2017-01-02 Thread Prashant Sharma
This issue was fixed in https://issues.apache.org/jira/browse/SPARK-18991.

--Prashant


On Tue, Dec 20, 2016 at 6:16 PM, Prashant Sharma 
wrote:

> Hi Shixiong,
>
> Thanks for taking a look, I am trying to run and see if making
> ContextCleaner run more frequently and/or making it non blocking will help.
>
> --Prashant
>
>
> On Tue, Dec 20, 2016 at 4:05 AM, Shixiong(Ryan) Zhu <
> shixi...@databricks.com> wrote:
>
>> Hey Prashant. Thanks for your codes. I did some investigation and it
>> turned out that ContextCleaner is too slow and its "referenceQueue" keeps
>> growing. My hunch is cleaning broadcast is very slow since it's a blocking
>> call.
>>
>> On Mon, Dec 19, 2016 at 12:50 PM, Shixiong(Ryan) Zhu <
>> shixi...@databricks.com> wrote:
>>
>>> Hey, Prashant. Could you track the GC root of byte arrays in the heap?
>>>
>>> On Sat, Dec 17, 2016 at 10:04 PM, Prashant Sharma 
>>> wrote:
>>>
 Furthermore, I ran the same thing with 26 GB as the memory, which would
 mean 1.3GB per thread of memory. My jmap
 
 results and jstat
 
 results collected after running the job for more than 11h, again show a
 memory constraint. The same gradual slowdown, but a bit more gradual as
 memory is considerably more than the previous runs.

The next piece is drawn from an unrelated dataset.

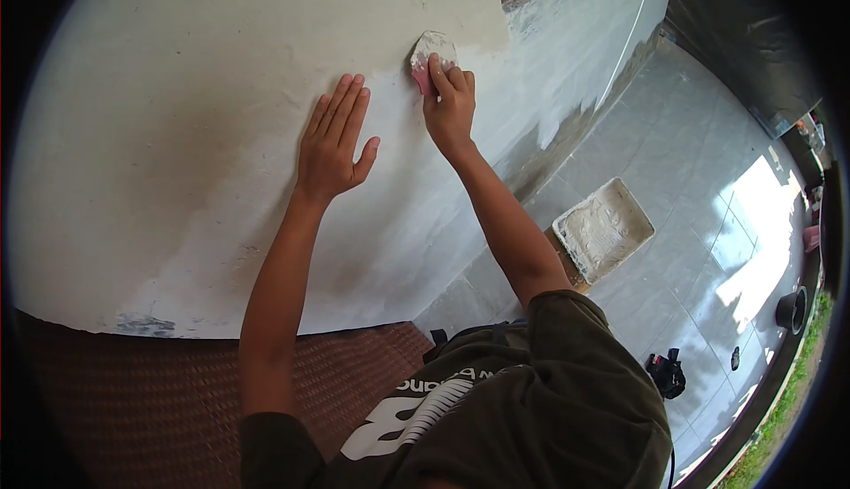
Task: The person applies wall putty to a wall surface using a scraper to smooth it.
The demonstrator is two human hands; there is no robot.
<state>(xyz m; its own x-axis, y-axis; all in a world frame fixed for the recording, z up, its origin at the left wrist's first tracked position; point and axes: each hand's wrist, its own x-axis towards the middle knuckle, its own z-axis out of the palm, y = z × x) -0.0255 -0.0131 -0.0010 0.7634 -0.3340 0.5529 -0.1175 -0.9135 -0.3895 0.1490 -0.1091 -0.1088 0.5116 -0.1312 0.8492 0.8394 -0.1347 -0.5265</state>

 This situation sounds like a memory leak ? As the byte array objects
 are more than 13GB, and are not garbage collected.

 --Prashant


 On Sun, Dec 18, 2016 at 8:49 AM, Prashant Sharma 
 wrote:

> Hi,
>
> Goal of my benchmark is to arrive at end to end latency lower than
> 100ms and sustain them over time, by consuming from a kafka topic and
> writing back to another kafka topic using Spark. Since the job does not do
> aggregation and does a constant time processing on each message, it
> appeared to me as an achievable target. But, then there are some 
> surprising
> and interesting pattern to observe.
>
>  Basically, it has four components namely,
> 1) kafka
> 2) Long running kafka producer, rate limited to 1000 msgs/sec, with
> each message of about 1KB.
> 3) Spark  job subscribed to `test` topic and writes out to another
> topic `output`.
> 4) A Kafka consumer, reading from the `output` topic.
>
> How the latency was measured ?
>
> While sending messages from kafka producer, each message is embedded
> the timestamp at which it is pushed to the kafka `test` topic. Spark
> receives each message and writes them out to `output` topic as is. When
> these messages arrive at Kafka consumer, their embedded time is subtracted
> from the time of arrival at the consumer and a scatter plot of the same is
> attached.
>
> The scatter plots sample only 10 minutes of data received during
> initial one hour and then again 10 minutes of data received after 2 hours
> of run.
>
>
>
> These plots indicate a significant slowdown in latency, in the later
> scatter plot indicate almost all the messages were received with a delay
> larger than 2 seconds. However, first plot show that most messages arrived
> in less than 100ms latency. The two samples were taken with time 
> difference
> of 2 hours approx.
>
> After running the test for 24 hours, the jstat
> 
> and jmap
> 
>  output
> for the jobs indicate possibility  of memory constrains. To be more clear,
> job was run with local[20] and memory of 5GB(spark.driver.memory). The job
> is straight forward and located here: https://github.com/ScrapCodes/
> KafkaProducer/blob/master/src/main/scala/com/github/scrapcod
> es/kafka/SparkSQLKafkaConsumer.scala .
>
>
> What is causing the gradual slowdown? I need help in diagnosing the
> problem.
>
> Thanks,
>
> --Prashant
>
>

>>>
>>
>


Re: Kafka Spark structured streaming latency benchmark.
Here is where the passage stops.